Oral appliance therapy (OAT) uses a custom-fitted dental device worn during sleep to treat obstructive sleep apnea and snoring. Think of it like a sports mouthguard β€” but precisely calibrated to position your jaw in a way that keeps your airway open throughout the night.

How Oral Appliances Work

The most common type is a mandibular advancement device (MAD). It holds the lower jaw (mandible) slightly forward and downward β€” a position that tenses the muscles and tissues of the upper airway, preventing them from collapsing during sleep. Even a few millimeters of advancement can dramatically reduce or eliminate apnea events and snoring. The exact amount of advancement is calibrated over several adjustment visits until optimal effectiveness is achieved without causing jaw discomfort.

Who Is a Candidate?

  • Mild to moderate obstructive sleep apnea (AHI of 5–30 events/hour)
  • Severe OSA patients who cannot tolerate CPAP (used after discussion with a sleep physician)
  • Primary snoring without apnea
  • Adequate remaining teeth or dental implants to anchor the appliance

The Fitting Process

Your dentist takes impressions or digital scans of your teeth. A dental laboratory fabricates the custom appliance. At the delivery visit, the appliance is adjusted and a protocol for gradual advancement is established. Follow-up sleep testing confirms effectiveness β€” it's not enough to just feel better; objective data confirms the apnea is adequately controlled.

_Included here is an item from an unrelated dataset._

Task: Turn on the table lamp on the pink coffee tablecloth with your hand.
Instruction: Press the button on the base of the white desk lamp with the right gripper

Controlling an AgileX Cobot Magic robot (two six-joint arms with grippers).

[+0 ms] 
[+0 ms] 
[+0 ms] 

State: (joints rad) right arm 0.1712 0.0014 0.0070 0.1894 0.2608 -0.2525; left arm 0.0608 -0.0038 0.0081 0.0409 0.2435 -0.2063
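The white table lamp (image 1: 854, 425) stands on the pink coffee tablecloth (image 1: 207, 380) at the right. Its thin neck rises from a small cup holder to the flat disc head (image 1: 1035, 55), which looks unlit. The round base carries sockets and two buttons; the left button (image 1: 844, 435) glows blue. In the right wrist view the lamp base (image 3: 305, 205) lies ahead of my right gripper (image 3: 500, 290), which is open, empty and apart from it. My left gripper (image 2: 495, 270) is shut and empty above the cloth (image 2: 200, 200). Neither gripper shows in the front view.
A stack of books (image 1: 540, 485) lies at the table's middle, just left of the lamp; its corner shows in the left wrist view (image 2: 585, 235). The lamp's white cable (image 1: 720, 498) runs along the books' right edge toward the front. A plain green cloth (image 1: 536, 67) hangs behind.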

Side Effects and Management

Common and generally manageable side effects include: jaw soreness (especially initially), tooth soreness, dry mouth, and excessive salivation. Morning jaw exercises help counteract any temporary bite changes. Bite changes from long-term use are a consideration and are monitored by your dentist. Significant bite shift, while uncommon with proper monitoring, is a reason some patients eventually transition to other therapies.

How It Compares to CPAP

For mild to moderate OSA, research shows oral appliances achieve outcomes comparable to CPAP β€” with dramatically higher nightly use (patients actually wear them). For severe OSA, CPAP provides greater oxygen saturation improvement. The best therapy is the one you will actually use consistently.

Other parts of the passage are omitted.